EXERCISE PROMPT> Search the entries below for the word "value" and copy each line that has it.

[Entries taken from a collection]
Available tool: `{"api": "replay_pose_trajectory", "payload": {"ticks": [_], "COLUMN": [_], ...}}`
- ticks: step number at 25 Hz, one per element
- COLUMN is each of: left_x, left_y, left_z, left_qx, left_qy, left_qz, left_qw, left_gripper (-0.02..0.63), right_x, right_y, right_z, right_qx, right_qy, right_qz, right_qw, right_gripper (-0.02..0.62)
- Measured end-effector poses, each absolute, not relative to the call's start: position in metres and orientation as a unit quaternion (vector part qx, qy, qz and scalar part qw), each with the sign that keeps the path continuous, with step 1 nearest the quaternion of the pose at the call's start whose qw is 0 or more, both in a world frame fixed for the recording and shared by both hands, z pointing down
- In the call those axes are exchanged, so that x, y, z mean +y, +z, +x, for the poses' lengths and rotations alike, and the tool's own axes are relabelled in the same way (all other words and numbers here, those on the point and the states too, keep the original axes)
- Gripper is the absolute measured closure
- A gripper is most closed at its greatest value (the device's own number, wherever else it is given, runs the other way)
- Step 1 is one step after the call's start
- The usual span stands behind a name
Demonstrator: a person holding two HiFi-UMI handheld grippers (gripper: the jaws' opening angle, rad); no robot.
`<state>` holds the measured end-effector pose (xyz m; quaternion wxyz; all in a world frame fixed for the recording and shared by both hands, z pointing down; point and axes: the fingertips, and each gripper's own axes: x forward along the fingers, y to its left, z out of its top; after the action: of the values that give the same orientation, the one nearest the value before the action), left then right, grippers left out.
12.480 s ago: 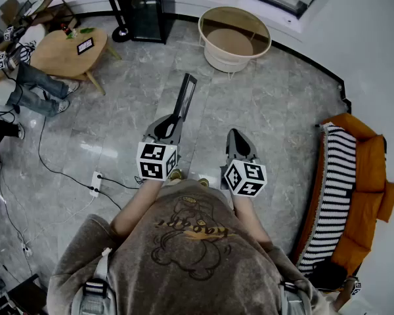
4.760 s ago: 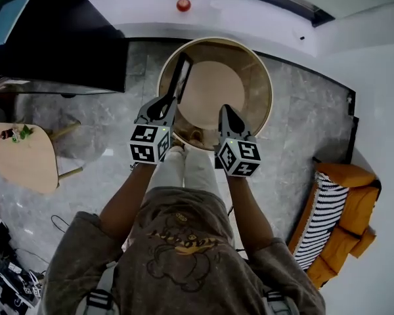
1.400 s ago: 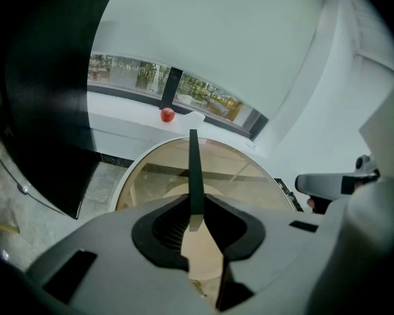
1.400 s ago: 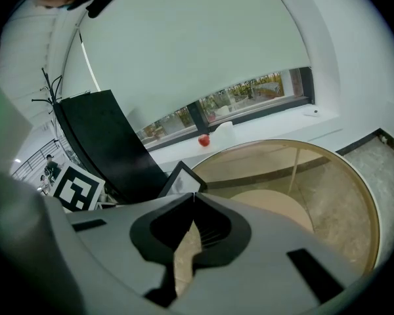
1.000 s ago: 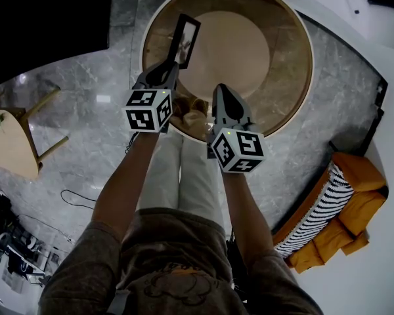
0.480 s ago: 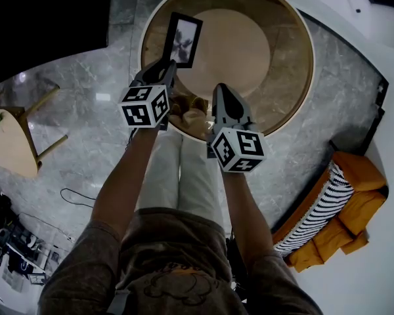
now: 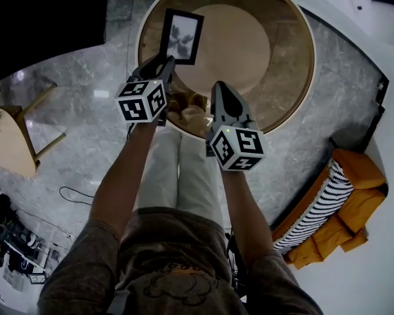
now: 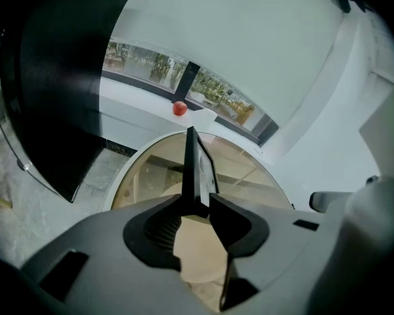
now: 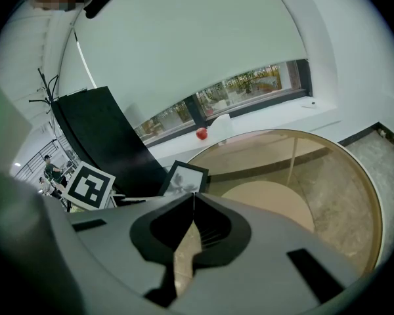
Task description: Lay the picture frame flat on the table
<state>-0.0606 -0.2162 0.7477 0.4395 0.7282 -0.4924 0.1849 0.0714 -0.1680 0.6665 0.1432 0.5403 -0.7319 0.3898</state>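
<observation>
L gripper (image 7: 162, 60) jaws had just been opening, picture frame (image 7: 181, 37) edge btwn them, by table (image 7: 285, 64) left rim; R gripper (image 7: 218, 88) closed, empty. Best backed straight out, no snagging.

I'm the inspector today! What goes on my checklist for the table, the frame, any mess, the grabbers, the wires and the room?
Surface: round glass table; only the frame seen on it.
Job's things: frame, picture side up, near the table's left rim; whether it lies fully flat, cannot tell.
Clutter: small red round thing on the window sill.
Grippers: left gripper jaws have just been opening, with the frame's near edge between them, apparently not squeezed; right gripper shut, empty.
Cables: one cable on the floor, left of the person.
Surroundings: grey marble floor, orange sofa, small wooden table.
</observation>
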Motion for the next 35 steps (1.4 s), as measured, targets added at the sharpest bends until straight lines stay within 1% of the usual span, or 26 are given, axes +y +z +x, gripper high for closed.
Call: {"api": "replay_pose_trajectory", "payload": {"ticks": [13, 18, 24, 25, 26, 35], "left_x": [-0.214, -0.211, -0.208, -0.207, -0.206, -0.206], "left_y": [0.764, 0.776, 0.785, 0.786, 0.788, 0.787], "left_z": [-0.061, -0.063, -0.063, -0.064, -0.064, -0.066], "left_qx": [-0.494, -0.494, -0.499, -0.501, -0.502, -0.506], "left_qy": [0.186, 0.208, 0.210, 0.217, 0.225, 0.220], "left_qz": [0.723, 0.716, 0.712, 0.711, 0.712, 0.714], "left_qw": [0.446, 0.447, 0.448, 0.443, 0.437, 0.431], "left_gripper": [0.449, 0.449, 0.449, 0.450, 0.476, 0.480], "right_x": [-0.164, -0.168, -0.172, -0.172, -0.172, -0.170], "right_y": [0.673, 0.677, 0.683, 0.683, 0.684, 0.687], "right_z": [0.071, 0.071, 0.072, 0.073, 0.073, 0.069], "right_qx": [-0.729, -0.727, -0.727, -0.727, -0.726, -0.727], "right_qy": [0.395, 0.399, 0.401, 0.401, 0.402, 0.405], "right_qz": [0.539, 0.539, 0.537, 0.537, 0.537, 0.534], "right_qw": [0.147, 0.149, 0.150, 0.150, 0.150, 0.152], "right_gripper": [0.575, 0.575, 0.575, 0.575, 0.575, 0.575]}}
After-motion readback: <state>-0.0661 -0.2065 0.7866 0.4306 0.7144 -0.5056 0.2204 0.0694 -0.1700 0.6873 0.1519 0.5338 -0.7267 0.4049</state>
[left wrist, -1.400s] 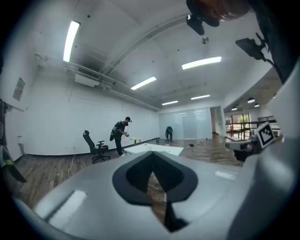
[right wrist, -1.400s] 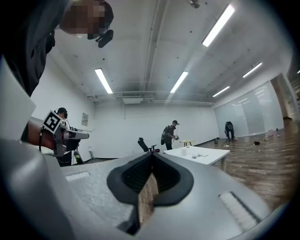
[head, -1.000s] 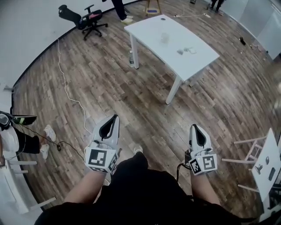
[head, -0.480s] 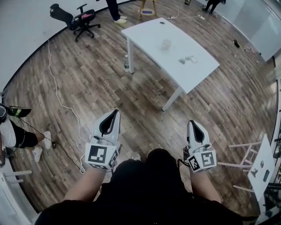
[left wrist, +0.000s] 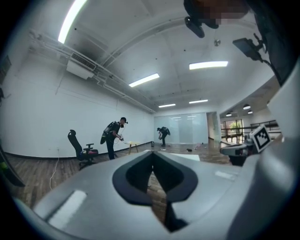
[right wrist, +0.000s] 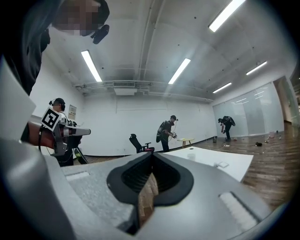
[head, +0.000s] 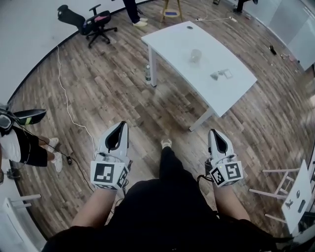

OUTPUT FOR THIS EXERCISE>
- A gripper is most closed at its greatest value (the device's own number, wherever else it is given, runs the other way)
`<state>` holds the measured end-effector pose (xyz m; quaternion wxyz; all in a world frame fixed for the recording and shared by both hands, z pointing down; point and axes: the fingertips, and each gripper's own axes: x forward along the fingers, y to its left, z out of its top; after the action: of the values that give the same orientation, the one nearest the value before the action), left then right, grippers left out.

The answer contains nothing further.